**TRY IT:** Below are entries. Copy exactly the lines running from the line that holds "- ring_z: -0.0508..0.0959" to the line that holds "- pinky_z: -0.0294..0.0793", with both ends included.

[Stored items from a collection]
-- Opening Marker --
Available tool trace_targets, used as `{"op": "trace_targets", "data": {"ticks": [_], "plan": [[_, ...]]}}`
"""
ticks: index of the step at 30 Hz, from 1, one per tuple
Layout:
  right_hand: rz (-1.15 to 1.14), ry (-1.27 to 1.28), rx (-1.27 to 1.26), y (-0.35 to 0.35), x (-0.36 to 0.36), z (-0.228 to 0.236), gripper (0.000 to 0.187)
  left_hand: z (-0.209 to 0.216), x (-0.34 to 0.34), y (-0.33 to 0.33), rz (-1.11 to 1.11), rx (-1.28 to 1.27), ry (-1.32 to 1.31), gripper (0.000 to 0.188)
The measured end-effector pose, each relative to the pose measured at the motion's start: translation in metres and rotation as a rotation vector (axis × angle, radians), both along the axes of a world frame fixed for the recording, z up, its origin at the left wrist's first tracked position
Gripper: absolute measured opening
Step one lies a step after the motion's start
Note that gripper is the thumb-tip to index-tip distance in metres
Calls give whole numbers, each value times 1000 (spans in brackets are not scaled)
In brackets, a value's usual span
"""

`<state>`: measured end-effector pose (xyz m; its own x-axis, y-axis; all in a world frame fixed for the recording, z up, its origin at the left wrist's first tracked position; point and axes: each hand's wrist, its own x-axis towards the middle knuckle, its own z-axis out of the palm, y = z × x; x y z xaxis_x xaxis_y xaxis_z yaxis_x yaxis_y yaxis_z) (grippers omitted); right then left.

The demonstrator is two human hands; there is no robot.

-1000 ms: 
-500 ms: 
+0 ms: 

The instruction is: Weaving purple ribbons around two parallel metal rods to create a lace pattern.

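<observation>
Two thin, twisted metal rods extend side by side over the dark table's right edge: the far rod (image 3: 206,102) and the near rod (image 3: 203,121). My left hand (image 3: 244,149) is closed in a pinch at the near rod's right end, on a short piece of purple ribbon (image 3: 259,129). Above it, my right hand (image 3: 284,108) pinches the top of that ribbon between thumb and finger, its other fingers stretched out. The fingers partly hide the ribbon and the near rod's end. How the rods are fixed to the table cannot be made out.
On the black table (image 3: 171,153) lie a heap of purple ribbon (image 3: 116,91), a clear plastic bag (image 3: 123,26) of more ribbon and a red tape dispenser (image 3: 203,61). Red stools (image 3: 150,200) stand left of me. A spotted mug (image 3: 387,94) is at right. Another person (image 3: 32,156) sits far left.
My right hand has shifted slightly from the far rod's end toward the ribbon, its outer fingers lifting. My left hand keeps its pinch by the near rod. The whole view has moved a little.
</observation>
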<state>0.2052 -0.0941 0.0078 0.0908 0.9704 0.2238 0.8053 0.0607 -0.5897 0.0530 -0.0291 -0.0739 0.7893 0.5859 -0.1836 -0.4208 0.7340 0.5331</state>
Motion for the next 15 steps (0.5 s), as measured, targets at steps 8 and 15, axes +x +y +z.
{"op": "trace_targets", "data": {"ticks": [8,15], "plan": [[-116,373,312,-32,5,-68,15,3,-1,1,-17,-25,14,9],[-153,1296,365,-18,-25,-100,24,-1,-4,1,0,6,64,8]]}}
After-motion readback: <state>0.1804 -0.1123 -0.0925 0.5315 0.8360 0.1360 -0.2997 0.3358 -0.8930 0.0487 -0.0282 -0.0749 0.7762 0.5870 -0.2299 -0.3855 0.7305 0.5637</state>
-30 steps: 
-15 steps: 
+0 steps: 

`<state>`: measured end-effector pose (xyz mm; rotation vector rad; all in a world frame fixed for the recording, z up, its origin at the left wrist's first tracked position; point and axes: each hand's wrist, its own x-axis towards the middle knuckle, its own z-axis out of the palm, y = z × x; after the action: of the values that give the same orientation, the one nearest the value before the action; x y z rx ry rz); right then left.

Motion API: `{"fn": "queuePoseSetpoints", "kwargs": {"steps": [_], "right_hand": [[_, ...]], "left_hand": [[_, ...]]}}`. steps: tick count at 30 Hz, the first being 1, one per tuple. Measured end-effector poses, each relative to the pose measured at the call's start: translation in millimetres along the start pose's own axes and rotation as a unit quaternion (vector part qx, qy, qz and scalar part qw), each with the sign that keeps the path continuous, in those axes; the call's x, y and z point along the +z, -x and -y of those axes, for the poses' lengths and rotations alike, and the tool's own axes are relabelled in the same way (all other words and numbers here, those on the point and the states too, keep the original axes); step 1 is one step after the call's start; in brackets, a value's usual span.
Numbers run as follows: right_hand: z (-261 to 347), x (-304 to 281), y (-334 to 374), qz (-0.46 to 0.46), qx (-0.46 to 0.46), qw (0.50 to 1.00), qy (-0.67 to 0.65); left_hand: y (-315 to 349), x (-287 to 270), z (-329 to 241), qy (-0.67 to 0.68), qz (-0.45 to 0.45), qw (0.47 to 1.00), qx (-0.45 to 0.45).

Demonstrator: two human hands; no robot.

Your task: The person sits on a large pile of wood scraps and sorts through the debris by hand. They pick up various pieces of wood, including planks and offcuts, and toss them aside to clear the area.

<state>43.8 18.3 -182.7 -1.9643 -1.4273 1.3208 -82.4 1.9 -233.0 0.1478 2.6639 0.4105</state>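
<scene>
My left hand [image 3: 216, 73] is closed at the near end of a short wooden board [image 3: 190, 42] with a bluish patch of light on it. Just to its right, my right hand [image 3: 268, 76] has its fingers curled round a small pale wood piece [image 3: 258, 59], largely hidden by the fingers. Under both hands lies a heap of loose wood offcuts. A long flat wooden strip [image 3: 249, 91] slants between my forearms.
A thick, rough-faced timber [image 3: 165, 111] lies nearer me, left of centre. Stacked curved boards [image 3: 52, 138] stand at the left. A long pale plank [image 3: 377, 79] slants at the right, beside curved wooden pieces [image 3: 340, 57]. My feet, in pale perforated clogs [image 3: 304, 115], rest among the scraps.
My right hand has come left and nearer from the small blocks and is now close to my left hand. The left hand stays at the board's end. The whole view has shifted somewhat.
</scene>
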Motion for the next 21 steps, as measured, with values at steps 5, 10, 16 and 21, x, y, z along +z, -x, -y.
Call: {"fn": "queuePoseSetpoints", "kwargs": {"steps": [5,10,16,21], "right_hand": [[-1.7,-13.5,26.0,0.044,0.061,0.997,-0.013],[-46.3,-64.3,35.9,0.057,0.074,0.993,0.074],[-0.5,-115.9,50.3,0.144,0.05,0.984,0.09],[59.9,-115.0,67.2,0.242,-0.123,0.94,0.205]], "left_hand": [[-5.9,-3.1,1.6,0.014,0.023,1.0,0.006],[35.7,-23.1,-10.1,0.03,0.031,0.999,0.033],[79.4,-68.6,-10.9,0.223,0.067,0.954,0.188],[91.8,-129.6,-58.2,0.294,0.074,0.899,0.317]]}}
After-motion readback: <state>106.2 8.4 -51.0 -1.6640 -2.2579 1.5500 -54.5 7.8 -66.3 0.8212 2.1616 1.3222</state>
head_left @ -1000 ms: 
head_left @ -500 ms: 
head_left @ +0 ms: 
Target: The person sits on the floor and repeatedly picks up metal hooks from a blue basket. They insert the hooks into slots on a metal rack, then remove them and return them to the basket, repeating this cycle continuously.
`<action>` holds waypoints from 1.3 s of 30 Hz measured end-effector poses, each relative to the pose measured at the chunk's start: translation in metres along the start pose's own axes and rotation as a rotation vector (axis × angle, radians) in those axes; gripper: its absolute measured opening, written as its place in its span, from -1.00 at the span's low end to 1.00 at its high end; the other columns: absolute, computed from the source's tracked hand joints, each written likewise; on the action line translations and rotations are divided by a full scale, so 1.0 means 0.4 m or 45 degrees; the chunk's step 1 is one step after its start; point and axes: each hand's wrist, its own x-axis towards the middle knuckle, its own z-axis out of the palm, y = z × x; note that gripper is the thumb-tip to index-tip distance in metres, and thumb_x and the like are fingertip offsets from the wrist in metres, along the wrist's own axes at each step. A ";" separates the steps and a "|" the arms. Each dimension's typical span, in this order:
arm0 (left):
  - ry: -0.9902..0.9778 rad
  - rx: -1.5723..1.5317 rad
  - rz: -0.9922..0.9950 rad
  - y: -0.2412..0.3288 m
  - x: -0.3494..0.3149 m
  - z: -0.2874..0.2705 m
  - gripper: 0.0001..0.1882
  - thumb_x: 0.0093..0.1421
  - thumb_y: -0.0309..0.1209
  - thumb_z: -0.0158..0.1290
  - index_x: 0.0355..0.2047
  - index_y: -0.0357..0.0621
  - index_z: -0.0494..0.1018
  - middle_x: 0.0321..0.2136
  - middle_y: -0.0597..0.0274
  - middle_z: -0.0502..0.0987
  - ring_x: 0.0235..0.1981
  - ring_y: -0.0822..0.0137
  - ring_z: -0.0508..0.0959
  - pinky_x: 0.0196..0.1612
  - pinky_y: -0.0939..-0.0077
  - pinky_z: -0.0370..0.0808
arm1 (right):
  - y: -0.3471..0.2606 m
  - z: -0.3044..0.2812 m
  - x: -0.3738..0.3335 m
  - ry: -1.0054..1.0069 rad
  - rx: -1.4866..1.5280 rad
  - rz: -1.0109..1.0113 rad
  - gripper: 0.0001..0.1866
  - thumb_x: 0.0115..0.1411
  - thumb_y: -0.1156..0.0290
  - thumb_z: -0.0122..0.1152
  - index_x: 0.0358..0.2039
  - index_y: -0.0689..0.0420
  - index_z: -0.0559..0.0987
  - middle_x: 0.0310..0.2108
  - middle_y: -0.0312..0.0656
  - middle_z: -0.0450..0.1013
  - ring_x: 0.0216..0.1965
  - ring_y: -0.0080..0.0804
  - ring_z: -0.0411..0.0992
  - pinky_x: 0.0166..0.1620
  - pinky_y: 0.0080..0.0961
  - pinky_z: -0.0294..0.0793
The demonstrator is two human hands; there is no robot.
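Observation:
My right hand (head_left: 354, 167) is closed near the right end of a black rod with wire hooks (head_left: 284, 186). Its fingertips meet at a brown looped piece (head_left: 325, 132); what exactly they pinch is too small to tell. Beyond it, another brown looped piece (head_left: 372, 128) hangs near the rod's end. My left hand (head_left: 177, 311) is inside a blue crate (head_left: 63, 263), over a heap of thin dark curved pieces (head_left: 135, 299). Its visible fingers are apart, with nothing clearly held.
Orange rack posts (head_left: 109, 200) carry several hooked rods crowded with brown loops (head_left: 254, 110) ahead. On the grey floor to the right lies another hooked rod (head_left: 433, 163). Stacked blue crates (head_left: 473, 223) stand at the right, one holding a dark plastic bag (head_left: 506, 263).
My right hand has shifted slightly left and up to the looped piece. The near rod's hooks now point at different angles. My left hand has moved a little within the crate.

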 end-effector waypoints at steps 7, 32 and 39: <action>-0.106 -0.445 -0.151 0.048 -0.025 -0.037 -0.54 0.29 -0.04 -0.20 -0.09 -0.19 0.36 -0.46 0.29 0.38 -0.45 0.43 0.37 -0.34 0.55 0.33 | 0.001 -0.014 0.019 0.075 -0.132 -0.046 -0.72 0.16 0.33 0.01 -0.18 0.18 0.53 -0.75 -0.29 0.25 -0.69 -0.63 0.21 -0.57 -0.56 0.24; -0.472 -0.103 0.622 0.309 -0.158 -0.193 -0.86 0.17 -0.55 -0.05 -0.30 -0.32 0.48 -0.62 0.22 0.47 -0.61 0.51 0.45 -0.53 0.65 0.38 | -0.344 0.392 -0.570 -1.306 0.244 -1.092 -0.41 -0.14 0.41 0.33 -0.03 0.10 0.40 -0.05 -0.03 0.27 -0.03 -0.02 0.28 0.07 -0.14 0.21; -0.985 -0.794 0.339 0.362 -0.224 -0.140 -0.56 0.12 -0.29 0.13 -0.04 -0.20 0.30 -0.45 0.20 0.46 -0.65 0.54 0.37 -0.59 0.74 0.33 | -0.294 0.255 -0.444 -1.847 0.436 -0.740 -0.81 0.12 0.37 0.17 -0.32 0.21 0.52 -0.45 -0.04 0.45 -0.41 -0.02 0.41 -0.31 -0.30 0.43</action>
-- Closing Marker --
**EXERCISE RESPONSE:**
  - ring_z: -0.0508..0.0959
  - pinky_x: 0.0196..0.1612
  - pinky_y: -0.0939..-0.0077
  - pinky_z: -0.0370..0.0808
arm1 (right):
  - y: -0.3471..0.2606 m
  - z: -0.3044..0.2812 m
  - x: -0.3738..0.3335 m
  - ry: -1.0054..1.0069 rad
  - rx: -1.4866..1.5280 rad
  - rz: -1.0109..1.0113 rad
  - gripper: 0.0001..0.1866
  - thumb_x: 0.0115..0.1411
  - thumb_y: -0.1156..0.0290
  - thumb_z: -0.0122..0.1152
  - index_x: 0.0358..0.2039
  - index_y: -0.0689..0.0420
  - index_z: -0.0559..0.0987
  - middle_x: 0.0310..0.2108
  - middle_y: -0.0312..0.0656
  - middle_z: -0.0450..0.1013
  - ring_x: 0.0216..0.1965
  - ring_y: -0.0080..0.0804
  - ring_z: -0.0411..0.0992
  - pinky_x: 0.0166..0.1620
  - pinky_y: 0.0080..0.0961
  - pinky_z: -0.0294..0.0793

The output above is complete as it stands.